Since the creation of the ODTC, more than 200 new orphan drugs have been approved by FDA, compared with only 34 approvals before the ODTC was enacted.  However, knowing that the ODTC was not the only incentive included in the Orphan Drug Act, the white paper sought to identify the benefits of this important component. In fact, we found that, over the past 30 years, one-third fewer orphan drugs would have been developed to treat rare diseases.  This amounts to 67 fewer therapies on the market today without the ODTC.

According to NORD, the “Orphan Drug Act is an issue of huge importance to the rare disease community, patients, and families.  Its impact on their lives is beyond measure.”  To further demonstrate the impact that innovation can have, a number of patients shared their personal experiences in writing, which we believe are as illustrative as the facts and figures of the White Paper when it comes to the benefits that the ODTC has helped to make possible.
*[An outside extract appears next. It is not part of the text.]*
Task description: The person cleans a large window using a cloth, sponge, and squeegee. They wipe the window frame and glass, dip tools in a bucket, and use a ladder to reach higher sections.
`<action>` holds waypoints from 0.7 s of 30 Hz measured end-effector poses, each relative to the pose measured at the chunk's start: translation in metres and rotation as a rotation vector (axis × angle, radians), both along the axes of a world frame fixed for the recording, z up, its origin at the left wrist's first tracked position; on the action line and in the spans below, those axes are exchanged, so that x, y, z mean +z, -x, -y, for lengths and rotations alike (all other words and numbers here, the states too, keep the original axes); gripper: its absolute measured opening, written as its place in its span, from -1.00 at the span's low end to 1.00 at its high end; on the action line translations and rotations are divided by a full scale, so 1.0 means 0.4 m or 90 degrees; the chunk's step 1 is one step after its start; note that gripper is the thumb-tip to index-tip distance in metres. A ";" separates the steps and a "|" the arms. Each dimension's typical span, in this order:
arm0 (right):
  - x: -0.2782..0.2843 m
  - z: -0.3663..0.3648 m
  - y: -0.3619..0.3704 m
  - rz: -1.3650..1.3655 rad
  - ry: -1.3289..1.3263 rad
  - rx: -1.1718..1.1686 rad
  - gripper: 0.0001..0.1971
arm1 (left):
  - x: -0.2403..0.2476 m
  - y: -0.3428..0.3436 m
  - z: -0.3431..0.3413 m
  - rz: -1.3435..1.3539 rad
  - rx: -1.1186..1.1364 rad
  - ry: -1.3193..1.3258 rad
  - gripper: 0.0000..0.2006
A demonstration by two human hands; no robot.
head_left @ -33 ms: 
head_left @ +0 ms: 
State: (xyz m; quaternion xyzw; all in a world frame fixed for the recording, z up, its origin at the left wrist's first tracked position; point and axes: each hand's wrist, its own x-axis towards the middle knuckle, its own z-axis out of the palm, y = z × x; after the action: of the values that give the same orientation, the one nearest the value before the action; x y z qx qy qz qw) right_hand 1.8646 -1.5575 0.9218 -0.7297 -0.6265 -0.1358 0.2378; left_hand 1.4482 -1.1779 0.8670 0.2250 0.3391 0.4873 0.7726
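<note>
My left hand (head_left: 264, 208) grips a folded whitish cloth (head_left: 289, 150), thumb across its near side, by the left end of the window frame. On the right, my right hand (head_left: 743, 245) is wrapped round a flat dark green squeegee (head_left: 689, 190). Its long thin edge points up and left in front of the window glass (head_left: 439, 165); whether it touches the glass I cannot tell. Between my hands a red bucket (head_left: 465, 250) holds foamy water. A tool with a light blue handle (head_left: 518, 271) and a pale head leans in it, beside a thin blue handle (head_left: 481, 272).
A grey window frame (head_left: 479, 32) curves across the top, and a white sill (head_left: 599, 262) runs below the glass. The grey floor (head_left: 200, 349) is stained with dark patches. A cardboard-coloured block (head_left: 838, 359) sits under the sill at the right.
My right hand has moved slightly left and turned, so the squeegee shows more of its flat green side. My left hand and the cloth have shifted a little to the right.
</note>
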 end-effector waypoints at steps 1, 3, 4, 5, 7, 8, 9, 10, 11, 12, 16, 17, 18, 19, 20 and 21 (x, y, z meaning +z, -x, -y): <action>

Read their stories here.

The last 30 years have seen great accomplishments in treating rare disease, but we know that there is so much work still ahead of us.  There are over 400 medicines for rare disease currently in development, focusing on conditions from rare cancers to multiple sclerosis, and muscular dystrophy to neurologic disorders. Additionally, major scientific advances in gene therapy likely hold great promise for patients with rare conditions, as many of these diseases are genetic in origin.

As the international community prepares for Rare Disease Day next Monday, February 29, we are reminded that public policy has a strong legacy in the battle against rare diseases. The ODTC, along with the other provisions of the Orphan Drug Act, will continue to play a vital role in treating, and someday curing, these diseases, which is why their preservation should remain a common advocacy priority for all those who are working diligently to secure a better tomorrow.